- [Source data]

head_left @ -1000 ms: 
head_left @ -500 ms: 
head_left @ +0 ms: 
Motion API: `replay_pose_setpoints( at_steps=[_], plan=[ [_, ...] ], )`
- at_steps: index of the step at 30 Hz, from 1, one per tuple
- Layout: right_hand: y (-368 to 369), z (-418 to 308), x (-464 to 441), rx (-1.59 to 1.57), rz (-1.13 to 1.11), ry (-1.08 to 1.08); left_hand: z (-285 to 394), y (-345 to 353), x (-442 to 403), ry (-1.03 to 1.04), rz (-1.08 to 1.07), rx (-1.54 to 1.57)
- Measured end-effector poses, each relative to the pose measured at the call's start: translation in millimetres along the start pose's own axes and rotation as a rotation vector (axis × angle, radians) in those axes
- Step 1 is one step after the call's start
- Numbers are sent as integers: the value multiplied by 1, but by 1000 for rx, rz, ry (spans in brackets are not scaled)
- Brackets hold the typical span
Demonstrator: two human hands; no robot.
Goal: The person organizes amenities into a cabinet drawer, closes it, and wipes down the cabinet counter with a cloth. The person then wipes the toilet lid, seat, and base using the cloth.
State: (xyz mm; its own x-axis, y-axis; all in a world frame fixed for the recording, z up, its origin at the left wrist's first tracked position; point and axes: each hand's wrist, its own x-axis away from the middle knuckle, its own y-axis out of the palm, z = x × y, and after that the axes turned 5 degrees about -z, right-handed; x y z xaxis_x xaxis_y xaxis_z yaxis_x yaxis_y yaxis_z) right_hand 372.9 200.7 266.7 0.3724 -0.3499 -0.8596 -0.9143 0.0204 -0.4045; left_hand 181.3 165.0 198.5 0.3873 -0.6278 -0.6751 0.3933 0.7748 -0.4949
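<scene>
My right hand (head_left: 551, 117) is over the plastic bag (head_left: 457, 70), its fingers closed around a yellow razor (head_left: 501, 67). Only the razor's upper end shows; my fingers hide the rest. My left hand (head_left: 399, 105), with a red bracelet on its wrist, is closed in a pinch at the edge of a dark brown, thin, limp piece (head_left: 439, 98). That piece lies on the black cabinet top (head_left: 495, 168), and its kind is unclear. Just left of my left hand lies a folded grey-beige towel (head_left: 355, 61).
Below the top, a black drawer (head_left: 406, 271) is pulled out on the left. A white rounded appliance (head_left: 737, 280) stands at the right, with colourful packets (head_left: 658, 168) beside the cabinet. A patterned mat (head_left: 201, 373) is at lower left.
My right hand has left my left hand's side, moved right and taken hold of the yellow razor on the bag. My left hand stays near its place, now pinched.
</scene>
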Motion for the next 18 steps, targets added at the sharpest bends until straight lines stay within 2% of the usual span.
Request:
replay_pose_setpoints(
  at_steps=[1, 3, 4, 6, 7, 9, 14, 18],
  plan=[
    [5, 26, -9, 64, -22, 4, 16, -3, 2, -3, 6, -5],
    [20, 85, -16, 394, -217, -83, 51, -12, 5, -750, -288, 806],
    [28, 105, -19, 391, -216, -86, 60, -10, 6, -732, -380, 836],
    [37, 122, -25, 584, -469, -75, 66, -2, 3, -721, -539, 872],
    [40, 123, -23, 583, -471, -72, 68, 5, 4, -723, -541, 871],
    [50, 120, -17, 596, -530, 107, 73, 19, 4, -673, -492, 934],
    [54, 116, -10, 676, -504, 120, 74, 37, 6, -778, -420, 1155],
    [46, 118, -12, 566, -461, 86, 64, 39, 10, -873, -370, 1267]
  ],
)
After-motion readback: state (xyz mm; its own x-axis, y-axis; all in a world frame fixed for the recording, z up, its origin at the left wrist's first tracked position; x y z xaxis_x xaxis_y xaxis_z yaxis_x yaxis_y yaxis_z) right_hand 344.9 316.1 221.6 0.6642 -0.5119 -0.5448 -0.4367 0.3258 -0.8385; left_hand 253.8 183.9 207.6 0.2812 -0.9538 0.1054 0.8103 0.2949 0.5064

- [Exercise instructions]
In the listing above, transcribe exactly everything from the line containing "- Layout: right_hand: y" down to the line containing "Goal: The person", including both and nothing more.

- [Worked solution]
- Layout: right_hand: y (-368 to 369), z (-418 to 308), x (-464 to 441), rx (-1.59 to 1.57), rz (-1.13 to 1.11), ry (-1.08 to 1.08); left_hand: z (-285 to 394), y (-345 to 353), x (-442 to 403), ry (-1.03 to 1.04), rz (-1.08 to 1.07), rx (-1.54 to 1.57)
- Measured end-effector poses, each relative to the pose measured at the call's start: translation in millimetres along the start pose's own axes and rotation as a rotation vector (axis × angle, radians) in those axes
- Step 1 is one step after the call's start
- Numbers are sent as integers: the value multiplied by 1, but by 1000 for rx, rz, ry (spans in brackets are not scaled)
- Brackets hold the typical span
Demonstrator: two human hands; no robot.
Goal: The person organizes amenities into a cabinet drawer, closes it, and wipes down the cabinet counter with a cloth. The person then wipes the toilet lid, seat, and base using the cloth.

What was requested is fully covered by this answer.